What you have to do: Output the data word for word. Begin at its first line and end at the line with "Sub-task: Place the".

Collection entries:
+ + + + +
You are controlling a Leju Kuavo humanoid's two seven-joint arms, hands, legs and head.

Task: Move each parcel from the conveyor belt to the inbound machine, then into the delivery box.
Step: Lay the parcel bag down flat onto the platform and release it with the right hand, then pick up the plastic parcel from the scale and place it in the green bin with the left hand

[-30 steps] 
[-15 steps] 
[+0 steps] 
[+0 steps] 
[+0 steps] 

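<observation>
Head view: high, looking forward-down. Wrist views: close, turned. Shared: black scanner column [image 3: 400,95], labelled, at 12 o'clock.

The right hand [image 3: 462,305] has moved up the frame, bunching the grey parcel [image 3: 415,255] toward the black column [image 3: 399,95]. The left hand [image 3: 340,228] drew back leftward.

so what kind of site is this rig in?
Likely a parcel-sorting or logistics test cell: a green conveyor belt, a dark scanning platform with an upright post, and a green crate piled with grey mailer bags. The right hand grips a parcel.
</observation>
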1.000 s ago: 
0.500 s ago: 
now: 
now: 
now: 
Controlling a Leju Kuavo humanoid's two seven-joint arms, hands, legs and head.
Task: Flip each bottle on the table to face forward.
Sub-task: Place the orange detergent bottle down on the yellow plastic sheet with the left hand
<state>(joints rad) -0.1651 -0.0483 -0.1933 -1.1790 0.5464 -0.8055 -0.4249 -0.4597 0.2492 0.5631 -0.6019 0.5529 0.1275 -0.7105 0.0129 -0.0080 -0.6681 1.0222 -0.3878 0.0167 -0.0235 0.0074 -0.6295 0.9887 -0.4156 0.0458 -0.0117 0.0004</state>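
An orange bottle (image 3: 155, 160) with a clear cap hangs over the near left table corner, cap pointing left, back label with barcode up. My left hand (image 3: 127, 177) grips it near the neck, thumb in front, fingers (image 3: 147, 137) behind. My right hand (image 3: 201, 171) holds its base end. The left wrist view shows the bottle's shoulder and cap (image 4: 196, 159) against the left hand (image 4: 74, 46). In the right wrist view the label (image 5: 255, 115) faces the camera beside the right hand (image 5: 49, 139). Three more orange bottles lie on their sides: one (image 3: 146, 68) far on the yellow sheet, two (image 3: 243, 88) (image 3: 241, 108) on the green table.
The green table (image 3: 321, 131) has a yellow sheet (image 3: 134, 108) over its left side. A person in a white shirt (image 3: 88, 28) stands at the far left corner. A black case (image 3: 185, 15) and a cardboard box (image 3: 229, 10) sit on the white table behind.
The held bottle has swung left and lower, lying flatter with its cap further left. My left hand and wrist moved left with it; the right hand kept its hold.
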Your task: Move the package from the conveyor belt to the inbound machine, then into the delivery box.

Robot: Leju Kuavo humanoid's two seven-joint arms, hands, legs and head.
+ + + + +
Response to this task:
You are controlling a Leju Kuavo humanoid's two seven-joint arms, hands, legs and head.

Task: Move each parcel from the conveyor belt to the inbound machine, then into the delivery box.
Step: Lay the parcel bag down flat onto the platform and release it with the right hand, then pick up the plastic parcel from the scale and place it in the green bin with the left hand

[-30 steps] 
[-15 steps] 
[+0 steps] 
[+0 steps] 
[+0 steps] 

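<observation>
Head view: high, looking forward-down. Wrist views: close, turned. Shared: black scanner column [image 3: 400,95], labelled, at 12 o'clock.

The right hand [image 3: 462,305] has moved up the frame, bunching the grey parcel [image 3: 415,255] toward the black column [image 3: 399,95]. The left hand [image 3: 340,228] drew back leftward.

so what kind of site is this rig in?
Likely a parcel-sorting or logistics test cell: a green conveyor belt, a dark scanning platform with an upright post, and a green crate piled with grey mailer bags. The right hand grips a parcel.
</observation>
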1.000 s ago: 
0.500 s ago: 
now: 
now: 
now: 
Controlling a Leju Kuavo humanoid's two seven-joint arms, hands, legs and head.
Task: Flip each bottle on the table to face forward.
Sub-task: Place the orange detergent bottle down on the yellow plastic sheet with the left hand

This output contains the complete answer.